“the adventurist”
glorious, she peaks across
‘distant’ lands
they’re closer than I’d like to believe
but then I’d like to believe in her
that the far away is traversed
through an exploring spirit
and crisp cargo pants
with the sun fondly caressing her hair
so wondrous her stride as it divides
my shrunk-screen horizon
she smiles a freedom’s smile
and I am all 16 x 9
her hair lies in golden twists
reflected across my iris
the perfect accompaniment
to her territorial discoveries
I cringe as she looks
right into the lion’s jaws
into the heart of darkness
I thrust a fork into my plate,
smarting over domestic injuries
I believe her adventures
avenge my defeat
and place food inside
my silenced mouth
she jumps, steers, climbs
and lands on her feet
she strolls, steers, prowls,
lands on her teeth
all the while she
unfears her invisible audience
cruising along with her
noiselessly listening
as she speaks in cultures
as she trundles through forests
and sticks her tongue out
and holds it there
to taste new sap
to spar with a saap
and giggles as it lashes about
and just like that, with a flick
of the invisible camera
she’s onto another adventure
before I have swallowed my
bite coated with saliva
I wonder, as she takes a boat ride
down a spiteful river,
with a helpful local,
on day two of a one hour show,
could I ever be her?
could I be a wanderer
a taster of poisonous sap
a fearless foreigner-
foraging my way through the ancient
and alive distant lands?
just then arrives the scene
of a Bangladeshi railway station,
‘that explains the unidentified
previous scene of the angry river-
this is close to home’, I figure quietly.

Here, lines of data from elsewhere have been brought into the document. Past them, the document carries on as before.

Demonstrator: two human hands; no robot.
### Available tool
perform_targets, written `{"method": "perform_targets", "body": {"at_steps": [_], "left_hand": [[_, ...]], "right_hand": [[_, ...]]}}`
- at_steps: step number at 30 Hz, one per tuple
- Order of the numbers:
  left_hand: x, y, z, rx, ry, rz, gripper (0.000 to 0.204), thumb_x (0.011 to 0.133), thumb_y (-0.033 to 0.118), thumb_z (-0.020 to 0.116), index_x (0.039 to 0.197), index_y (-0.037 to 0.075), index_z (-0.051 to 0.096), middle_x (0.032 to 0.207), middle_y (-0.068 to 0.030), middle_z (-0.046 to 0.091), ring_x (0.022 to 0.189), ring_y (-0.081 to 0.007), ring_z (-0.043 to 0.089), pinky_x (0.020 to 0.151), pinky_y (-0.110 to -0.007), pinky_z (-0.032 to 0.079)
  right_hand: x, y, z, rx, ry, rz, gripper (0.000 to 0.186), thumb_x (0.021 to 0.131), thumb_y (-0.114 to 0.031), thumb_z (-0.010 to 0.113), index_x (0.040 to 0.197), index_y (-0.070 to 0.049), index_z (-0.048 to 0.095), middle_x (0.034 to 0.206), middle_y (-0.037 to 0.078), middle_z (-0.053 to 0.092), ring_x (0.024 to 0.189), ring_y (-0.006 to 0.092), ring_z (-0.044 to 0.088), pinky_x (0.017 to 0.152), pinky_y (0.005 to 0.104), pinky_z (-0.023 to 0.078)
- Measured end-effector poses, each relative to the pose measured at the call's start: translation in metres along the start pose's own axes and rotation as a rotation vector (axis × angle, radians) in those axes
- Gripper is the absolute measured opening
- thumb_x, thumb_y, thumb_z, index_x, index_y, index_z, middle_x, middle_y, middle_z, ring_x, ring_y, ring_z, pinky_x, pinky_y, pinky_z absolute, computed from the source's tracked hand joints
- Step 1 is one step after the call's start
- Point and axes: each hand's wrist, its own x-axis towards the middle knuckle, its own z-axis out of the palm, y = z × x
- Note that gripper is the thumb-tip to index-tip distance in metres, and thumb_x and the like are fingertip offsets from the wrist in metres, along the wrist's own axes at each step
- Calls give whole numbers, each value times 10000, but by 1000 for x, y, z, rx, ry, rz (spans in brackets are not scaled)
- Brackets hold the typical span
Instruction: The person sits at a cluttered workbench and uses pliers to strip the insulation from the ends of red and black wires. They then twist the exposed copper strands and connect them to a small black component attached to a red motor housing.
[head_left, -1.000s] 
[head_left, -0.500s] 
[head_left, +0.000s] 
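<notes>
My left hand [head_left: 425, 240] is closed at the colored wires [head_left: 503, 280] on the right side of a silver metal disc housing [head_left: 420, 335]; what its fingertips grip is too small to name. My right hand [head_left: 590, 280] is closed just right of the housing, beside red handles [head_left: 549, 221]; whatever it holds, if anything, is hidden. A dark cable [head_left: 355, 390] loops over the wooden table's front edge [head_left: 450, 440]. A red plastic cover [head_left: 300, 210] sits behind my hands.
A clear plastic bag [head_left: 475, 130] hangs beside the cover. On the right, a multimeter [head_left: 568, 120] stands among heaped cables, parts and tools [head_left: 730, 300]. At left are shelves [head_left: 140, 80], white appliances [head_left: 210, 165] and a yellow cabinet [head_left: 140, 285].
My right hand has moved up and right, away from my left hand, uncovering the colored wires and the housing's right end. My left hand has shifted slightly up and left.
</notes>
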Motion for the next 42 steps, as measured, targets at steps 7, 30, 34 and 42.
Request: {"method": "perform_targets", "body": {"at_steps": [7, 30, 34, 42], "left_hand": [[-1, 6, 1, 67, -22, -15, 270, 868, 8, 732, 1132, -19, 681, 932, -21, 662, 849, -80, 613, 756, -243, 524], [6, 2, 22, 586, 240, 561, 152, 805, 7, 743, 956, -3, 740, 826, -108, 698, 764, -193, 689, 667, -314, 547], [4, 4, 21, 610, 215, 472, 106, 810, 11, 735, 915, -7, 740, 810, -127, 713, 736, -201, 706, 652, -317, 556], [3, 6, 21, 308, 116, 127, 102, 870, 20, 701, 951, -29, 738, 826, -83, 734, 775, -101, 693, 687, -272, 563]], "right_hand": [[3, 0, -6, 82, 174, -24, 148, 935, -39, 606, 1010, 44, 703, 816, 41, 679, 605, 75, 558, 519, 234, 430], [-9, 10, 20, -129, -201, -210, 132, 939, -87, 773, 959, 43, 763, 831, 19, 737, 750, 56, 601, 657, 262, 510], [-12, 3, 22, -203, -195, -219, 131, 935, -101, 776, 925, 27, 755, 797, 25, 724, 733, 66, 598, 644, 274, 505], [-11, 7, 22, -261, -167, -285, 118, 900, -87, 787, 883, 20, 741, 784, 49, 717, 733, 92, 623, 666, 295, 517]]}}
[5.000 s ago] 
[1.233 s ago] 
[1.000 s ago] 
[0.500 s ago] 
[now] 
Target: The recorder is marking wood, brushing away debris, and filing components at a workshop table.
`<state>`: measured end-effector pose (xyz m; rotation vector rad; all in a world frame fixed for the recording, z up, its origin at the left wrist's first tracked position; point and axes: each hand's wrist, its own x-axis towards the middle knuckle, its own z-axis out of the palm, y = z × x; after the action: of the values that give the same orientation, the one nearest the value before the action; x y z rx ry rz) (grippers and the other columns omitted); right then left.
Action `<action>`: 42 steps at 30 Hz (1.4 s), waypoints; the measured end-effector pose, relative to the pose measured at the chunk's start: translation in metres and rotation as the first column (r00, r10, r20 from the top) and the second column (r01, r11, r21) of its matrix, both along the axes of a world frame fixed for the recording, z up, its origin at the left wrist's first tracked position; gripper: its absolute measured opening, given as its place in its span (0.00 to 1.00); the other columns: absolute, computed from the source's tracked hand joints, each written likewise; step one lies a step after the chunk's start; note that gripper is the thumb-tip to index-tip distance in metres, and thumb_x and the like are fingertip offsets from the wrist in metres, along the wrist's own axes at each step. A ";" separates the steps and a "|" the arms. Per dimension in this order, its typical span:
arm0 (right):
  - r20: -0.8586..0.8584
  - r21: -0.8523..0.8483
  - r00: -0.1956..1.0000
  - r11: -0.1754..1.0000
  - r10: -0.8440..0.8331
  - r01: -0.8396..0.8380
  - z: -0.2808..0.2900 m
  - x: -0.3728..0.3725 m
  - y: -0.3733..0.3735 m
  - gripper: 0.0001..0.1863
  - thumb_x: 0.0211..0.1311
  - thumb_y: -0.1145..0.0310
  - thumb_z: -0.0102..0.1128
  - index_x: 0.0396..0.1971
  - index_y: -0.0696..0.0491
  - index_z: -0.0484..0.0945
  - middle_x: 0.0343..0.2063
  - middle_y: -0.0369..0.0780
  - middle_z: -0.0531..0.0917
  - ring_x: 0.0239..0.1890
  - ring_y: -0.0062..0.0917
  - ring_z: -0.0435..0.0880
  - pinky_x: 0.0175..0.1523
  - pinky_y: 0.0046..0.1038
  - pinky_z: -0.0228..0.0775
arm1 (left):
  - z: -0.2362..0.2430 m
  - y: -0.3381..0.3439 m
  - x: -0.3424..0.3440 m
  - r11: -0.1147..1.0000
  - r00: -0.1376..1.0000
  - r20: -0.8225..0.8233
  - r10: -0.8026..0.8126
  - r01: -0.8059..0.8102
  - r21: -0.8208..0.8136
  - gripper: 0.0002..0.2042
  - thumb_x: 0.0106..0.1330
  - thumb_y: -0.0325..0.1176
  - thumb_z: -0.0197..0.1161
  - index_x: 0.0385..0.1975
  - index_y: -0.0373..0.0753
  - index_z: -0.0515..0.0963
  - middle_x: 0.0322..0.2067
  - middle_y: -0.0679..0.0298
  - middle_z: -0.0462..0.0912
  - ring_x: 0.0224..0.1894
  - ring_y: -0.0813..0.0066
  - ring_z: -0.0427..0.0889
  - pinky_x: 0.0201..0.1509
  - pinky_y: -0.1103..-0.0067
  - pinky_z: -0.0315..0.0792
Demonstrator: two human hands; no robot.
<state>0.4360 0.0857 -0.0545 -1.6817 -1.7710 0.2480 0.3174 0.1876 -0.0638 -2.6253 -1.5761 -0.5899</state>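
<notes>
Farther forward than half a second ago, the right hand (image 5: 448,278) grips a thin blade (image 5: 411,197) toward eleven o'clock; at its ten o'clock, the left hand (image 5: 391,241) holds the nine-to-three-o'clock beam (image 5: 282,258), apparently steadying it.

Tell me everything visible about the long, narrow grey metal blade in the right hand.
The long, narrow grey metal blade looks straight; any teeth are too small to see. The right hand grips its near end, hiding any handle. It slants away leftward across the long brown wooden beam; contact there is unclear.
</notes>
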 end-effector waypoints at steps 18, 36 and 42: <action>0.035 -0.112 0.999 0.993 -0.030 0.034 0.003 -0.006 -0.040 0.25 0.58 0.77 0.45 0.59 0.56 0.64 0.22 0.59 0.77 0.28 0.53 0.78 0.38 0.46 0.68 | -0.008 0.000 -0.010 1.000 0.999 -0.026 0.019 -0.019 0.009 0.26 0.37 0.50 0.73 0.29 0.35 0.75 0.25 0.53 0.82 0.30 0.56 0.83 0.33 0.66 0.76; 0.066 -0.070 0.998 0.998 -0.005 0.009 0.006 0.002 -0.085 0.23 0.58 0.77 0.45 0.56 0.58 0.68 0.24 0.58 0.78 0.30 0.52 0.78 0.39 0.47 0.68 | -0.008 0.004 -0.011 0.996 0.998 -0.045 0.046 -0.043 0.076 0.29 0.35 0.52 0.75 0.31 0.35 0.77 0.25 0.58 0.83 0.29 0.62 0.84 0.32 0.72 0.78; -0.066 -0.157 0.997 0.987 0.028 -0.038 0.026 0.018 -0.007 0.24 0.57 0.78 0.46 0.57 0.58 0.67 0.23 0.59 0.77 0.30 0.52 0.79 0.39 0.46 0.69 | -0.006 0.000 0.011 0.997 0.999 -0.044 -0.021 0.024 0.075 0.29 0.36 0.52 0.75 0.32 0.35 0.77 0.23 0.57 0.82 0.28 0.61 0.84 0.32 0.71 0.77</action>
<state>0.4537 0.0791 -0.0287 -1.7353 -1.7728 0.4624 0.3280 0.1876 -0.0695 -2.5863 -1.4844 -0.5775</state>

she appears in khaki and dusty white
swimming against the tide
jostling for space in a sea of men
their darkness contrasted against her white
waiting for the delayed train,
clear in visible monsoon sweat.
not just another woman in a maze of men
double gazed by both the camera’s invisibility
and the more unsubtle gape of incredulity,
she is the one who can look back.
then the words fill my ears and eyes
and I become one with the incredulous eyes:
“as a Westerner, this may feel a little odd,
but they mean no harm.”
she has never been looking at me
wondrous exploration,
I am reminded with a crushing blow,
by a few English words,
is not necessarily an ability
it is a historical accident
of the colour of skin
a sign of the territory you were born in
a right to label as ‘new’ what lies ‘unknown’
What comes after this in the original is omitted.